The deep learning approach has recently made an immense contribution to solving a wide number of
computer vision challenges. Some methods [6], [23]–[26] implemented deep learning to identify defects in
fabrics. On the basis of the trained and learned subdictionaries, Zhao et al. [26] developed a CNN model
based on embedded short- and long-term visual storage for the classification of fabric images. The authors
noted that the results show that deep learning methods conceived to solve a different classification task can
be easily adapted to the problem of fabric fault classification, revealing the need for a well-conceived
architecture. Although these methods have obtained good results in particular cases, most of them are
restricted to the use of simple structures and are unable to deal with the real-world complexity of texture
defect detection. In order to boost the efficiency of detecting fabric defects in the real world, a variety of
important issues are required to be resolved. Firstly, labeling various real-world fabric faults is labor and
required time. Due to the sophisticated variety of fabric and fault components, collecting a dataset of labelled
data that spans all potential fabric textures is complicated and expensive. For example, when it comes to
fabrics with unseen textures or materials, pre-trained detection models typically do not work well.
In this paper, the ability of DetectNet, a CNN, to detect fabric defects in the "Tilda" dataset was
proposed to be evaluated in order to develop a reliable system capable of detecting defects in real time. This
work is structured as such. An overview on the literature of fabric defect detection methods. Next, the
proposed method for automatic defect detection is bounced, including dataset preparation and description of
the proposed network model. The results and discussion are presented, and a conclusion is provided.

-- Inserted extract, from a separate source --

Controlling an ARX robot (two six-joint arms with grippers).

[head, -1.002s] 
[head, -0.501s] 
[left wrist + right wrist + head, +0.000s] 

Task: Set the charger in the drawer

2. REVIEW OF PREVIOUS WORK
The majority of available literature on tissue investigation is primarily concerned with uniform
textiles [27], [28], namely plain and woven fabrics. There are four principal classes of these methods that can
be classified into: i) statistics approaches, ii) spectral approaches, iii) model-based approaches, and
iv) learning-based approaches [28]. Among statistics approaches, the autocorrelation function and the
co-occurrence matrix [29], [30] have been effectively used to detect the defects. Zhu et al. [28] used a
combination of autocorrelation function and gray level co-occurrence matrix (GLCM) approaches to detecting
defects in yarn-dyed fabrics. The autocorrelation function is used to specify a scale for the pattern images.
GLCM is able to map image features, like contrast. However, such approaches are very labor-intensive.
Among the largely employed spectral approaches for defect detection are the Fourier transform [21],
the wavelet transform [31], [32] and the Gabor filters [33]. Chan [21] applied Fourier transform to identify
the structure fault of the tissue. To understand the behavior of the frequency spectrum, simulation techniques
are used. A shortcoming when applying Fourier transform is that local data in the spatial region is not
accessible and there is no tolerance for minor faults. As opposed to Fourier transform, Gabor filters and
wavelet transform use spatial frequency analysis, which permits the identification of nearby imperfections.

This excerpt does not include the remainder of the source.